L’Amour, Avid Reader

          L’Amour was a voracious reader. This is indicative of people who actually enjoy reading. L’Amour, a man who never completed high school, was fascinated with the acquisition of knowledge. He was interested in books that instruct people how to live and about man’s role in the cosmos. His reading was broad in scope. He discovered that great works also entertain. L’Amour used reading as a form of exploration. He embraced a manner of study that, like the great books, makes for a first-rate education.

          Because L’Amour published 109 books, the wealth of his knowledge about the West and other subjects is dispersed throughout his collected work. But that is not why he wrote. He stated in interviews that story-telling was his forte.

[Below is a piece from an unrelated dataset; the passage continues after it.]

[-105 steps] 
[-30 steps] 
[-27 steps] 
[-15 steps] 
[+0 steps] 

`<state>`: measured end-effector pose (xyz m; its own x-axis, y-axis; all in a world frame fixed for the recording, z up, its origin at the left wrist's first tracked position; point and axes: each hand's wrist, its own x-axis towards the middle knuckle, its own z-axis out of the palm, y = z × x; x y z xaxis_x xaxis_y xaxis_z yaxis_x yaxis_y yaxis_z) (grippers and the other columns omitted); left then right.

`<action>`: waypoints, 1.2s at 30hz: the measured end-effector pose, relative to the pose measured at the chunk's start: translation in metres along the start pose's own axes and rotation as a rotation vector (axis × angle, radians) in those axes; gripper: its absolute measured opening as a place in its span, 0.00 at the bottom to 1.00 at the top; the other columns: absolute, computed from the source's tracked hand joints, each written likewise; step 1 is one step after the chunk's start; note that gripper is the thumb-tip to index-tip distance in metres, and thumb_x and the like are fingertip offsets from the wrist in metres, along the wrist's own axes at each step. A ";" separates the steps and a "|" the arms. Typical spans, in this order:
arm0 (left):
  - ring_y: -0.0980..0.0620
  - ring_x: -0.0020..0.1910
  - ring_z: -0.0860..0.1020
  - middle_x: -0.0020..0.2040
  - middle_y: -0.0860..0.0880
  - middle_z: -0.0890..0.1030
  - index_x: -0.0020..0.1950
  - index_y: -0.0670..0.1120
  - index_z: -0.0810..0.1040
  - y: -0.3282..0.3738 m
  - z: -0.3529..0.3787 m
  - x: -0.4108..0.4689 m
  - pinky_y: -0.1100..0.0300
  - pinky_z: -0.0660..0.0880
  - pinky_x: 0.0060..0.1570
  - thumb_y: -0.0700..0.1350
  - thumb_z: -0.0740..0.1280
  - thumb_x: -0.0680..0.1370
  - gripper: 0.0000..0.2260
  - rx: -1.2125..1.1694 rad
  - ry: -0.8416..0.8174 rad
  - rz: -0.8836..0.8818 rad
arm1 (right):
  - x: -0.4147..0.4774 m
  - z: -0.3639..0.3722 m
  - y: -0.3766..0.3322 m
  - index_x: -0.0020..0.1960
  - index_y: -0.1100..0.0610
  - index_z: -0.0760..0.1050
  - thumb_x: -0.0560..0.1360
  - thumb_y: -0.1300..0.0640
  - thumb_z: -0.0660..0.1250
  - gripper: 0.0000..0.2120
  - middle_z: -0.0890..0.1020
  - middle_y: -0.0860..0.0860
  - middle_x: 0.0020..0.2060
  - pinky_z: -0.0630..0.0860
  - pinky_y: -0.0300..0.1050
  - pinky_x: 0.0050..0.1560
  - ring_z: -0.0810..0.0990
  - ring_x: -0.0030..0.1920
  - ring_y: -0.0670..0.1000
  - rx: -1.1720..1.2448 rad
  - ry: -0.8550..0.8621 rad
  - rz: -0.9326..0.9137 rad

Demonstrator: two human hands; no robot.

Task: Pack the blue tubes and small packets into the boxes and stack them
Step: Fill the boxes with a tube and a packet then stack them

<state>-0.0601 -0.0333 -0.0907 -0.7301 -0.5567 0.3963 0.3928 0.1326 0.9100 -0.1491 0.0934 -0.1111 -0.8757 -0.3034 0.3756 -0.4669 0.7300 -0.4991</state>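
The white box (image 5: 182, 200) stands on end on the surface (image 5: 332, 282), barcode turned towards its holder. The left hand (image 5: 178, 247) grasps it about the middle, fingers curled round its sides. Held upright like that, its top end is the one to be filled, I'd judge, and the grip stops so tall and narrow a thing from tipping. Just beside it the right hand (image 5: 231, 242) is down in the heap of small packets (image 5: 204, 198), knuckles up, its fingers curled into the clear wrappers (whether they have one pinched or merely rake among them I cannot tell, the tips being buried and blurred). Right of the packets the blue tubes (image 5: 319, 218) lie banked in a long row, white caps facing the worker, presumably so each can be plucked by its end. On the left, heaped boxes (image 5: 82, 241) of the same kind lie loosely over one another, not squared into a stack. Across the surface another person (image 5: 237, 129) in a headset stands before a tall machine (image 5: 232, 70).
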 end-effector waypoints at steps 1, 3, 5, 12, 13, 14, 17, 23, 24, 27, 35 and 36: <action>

           Lifelong readers of the great books understand that human knowledge is a form of story-telling. Adventure, whether in Plato, Dante, Cervantes or Jules Verne, can be of the mind or physical exploration.

          About L’Amour’s critics, one must ask: How many of them have cared to read a sampling of his work? This should concern critics whose aim is to dismiss his writing. Congenial critics who read a given number of a writer’s work discover recurring themes.

          What is the purpose of literature? Why do we read? Regrettably, there exists a cottage industry that disparages the work of writers and thinkers out of envy, professional resentment, personal bitterness, and in postmodernity, radical ideology. These are motivations that dishonest critics will not admit. The German philosopher, Max Scheler, is correct that resentment is a profound emotion. Resentment, envy and other destructive human values exist in every culture. L’Amour taps into these dark values.

          L’Amour’s short stories are equally replete with tales of good, evil and the rewards or retribution of human action. Often, his stories display the effects of self-destruction.

          “Riches Beyond Dream,” traces the struggles of a man who has inherited land from his grandfather. Inheritance of land today, an age of legal deeds and a bevy of lawyers seems second nature. But how was this achieved in a previous age? 

          In “The Lonesome Gods” a lost man in the desert finds his way through the apparition of a mysterious Indian. In the “The Skull and Arrow,” L’Amour treats objective values as a template that people return to in order to make sense of reality, especially during difficult situations.

          L’Amour’s novels are laboratories for the human condition condensed in several hundred pages. This appeals to readers. His novels serve as a web that exposes man’s dishonest interaction with each other. The latter is seemingly limitless in its variations. A brief sampling of his novels can offer us a glimpse into some of the themes L’Amour explores. 

The Broken Gun

          A writer, Dan Sheridan, investigates the mysterious disappearance of a family of ranchers and their large herd. The herd was stolen from them, including the deed of their ranch by the family of a thug named Colin Wells. How does a cultivated man respond to injustice?

The Haunted Mesa

          The Haunted Mesa is perhaps L’Amour’s most enigmatic novel.

          The work is a combination of southwestern motifs, horror and science fiction. In The Haunted Mesa the author uses his knowledge of the Zuni people and their Anasazi ancestor’s world of kachinas, kiva’s and the mysticism that these represent in developing a truly spectacular dream-world.

          The Haunted Mesa is a work that deserves an essay of its own, for it is an original and refreshing science fiction novel. An investigator of paranormal phenomena discovers a portal to the other world, where the ancient ones (the Anasazi), operate a devilish, Big Brother state. Some of the dominant themes of the novel include reality and the possibility of other dimensions, including the afterlife.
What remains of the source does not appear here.